BSOD Analysis Help!

azhang253

Member
Joined
Nov 15, 2024
Posts
5
  • A brief description of your problem (but you can also include the steps you tried)
    • 6 Machine cluster - one of the nodes seemed to be hung, causing issues with the cluster.
    • One of the node was hung - showed Isolated FCM
    • Login via iDrac - black screen.
    • In order to bring system up, I shut down node from iDrac.

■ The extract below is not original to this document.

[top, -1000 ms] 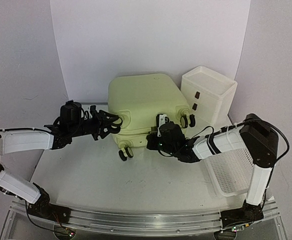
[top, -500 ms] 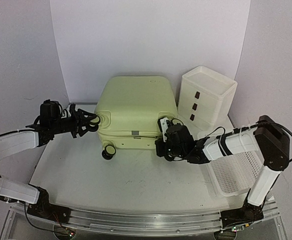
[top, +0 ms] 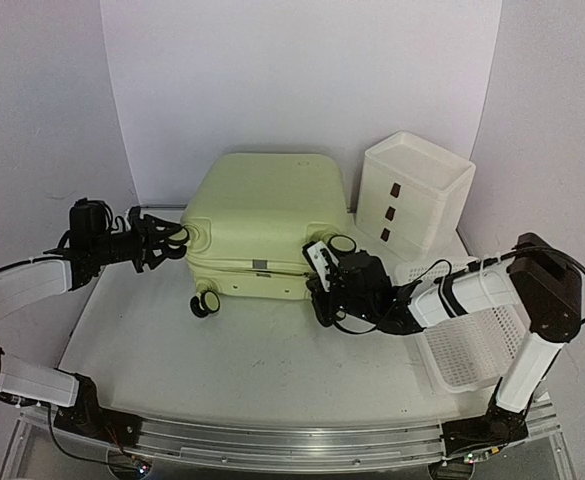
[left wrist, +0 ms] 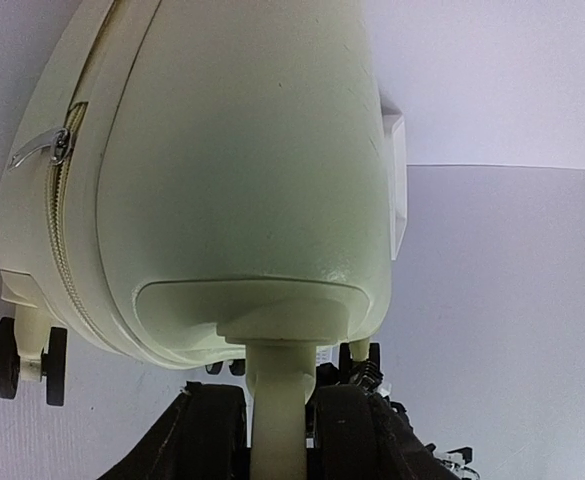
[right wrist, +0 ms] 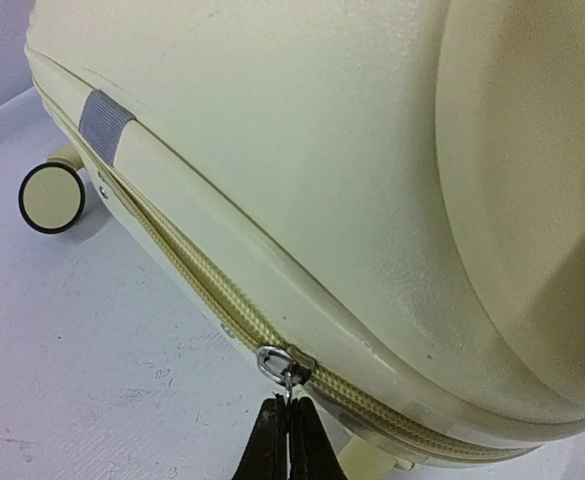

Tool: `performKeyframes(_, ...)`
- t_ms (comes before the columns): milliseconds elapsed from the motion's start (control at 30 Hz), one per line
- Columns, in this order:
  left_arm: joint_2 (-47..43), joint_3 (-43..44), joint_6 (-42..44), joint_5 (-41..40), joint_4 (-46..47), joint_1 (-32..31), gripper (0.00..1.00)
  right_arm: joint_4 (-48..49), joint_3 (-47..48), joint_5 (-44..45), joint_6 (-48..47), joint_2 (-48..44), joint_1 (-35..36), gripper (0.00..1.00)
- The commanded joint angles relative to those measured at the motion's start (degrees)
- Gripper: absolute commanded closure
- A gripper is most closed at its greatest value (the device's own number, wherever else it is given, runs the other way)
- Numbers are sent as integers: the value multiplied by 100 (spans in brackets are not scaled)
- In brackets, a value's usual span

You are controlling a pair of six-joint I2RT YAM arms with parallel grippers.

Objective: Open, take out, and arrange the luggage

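Observation:
The pale yellow-green luggage [top: 262,205] lies flat and closed in the middle of the table. My left gripper [top: 175,243] is at its left corner. In the left wrist view the fingers [left wrist: 212,430] are shut on a pale caster leg [left wrist: 277,400] under the luggage shell [left wrist: 242,150]. My right gripper [top: 319,272] is at the luggage's front right edge. In the right wrist view the right gripper [right wrist: 290,445] is shut on the metal zip pull [right wrist: 284,365] on the zip line of the luggage [right wrist: 322,120].
A white three-drawer box [top: 417,190] stands just right of the luggage. A white mesh basket [top: 467,345] lies at the right front under the right arm. A black caster wheel [top: 204,303] sticks out at the luggage's front left. White walls close the back and sides.
The luggage has swung and slid to the left, its front now more square to me. My left gripper drew back left with the caster leg. The right gripper kept hold of the zip pull.

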Motion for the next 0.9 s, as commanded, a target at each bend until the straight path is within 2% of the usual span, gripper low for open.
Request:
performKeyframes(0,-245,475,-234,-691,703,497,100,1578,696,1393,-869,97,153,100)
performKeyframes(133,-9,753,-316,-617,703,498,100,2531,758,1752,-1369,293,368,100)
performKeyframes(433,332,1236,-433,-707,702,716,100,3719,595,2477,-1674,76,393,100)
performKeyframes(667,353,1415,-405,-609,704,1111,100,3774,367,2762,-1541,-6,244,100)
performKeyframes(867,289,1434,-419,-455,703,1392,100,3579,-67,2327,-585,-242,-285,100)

Cluster failed over resources automatically and all VM's started on other nodes.
  • System Manufacturer?
    • Dell
  • Laptop or Desktop?
    • Server
  • Exact model number (if laptop, check label on bottom)
    • M640
  • OS ? (Windows 11, 10, 8.1, 8, 7, Vista)
    • Server 2022
  • x86 (32bit) or x64 (64bit)?
    • x64
  • What was original installed OS on system?
    • None
  • Is the OS an OEM version (came pre-installed on system) or full retail version (YOU purchased it from retailer)?
    • No
  • Age of system? (hardware)
    • Unsure, probably 5-6 year?
  • Age of OS installation?
    • 2 years
  • Have you re-installed the OS?
    • Yes, clean install in 2022.
  • CPU
    • Xeon Gold 5217 x2
  • RAM (brand, EXACT model, what slots are you using?)
    • Unsure of exact brand, all 16 slots are used
  • Video Card
    • None/Integrated
  • MotherBoard - (if NOT a laptop)
    • Dell
  • Power Supply - brand & wattage (if laptop, skip this one)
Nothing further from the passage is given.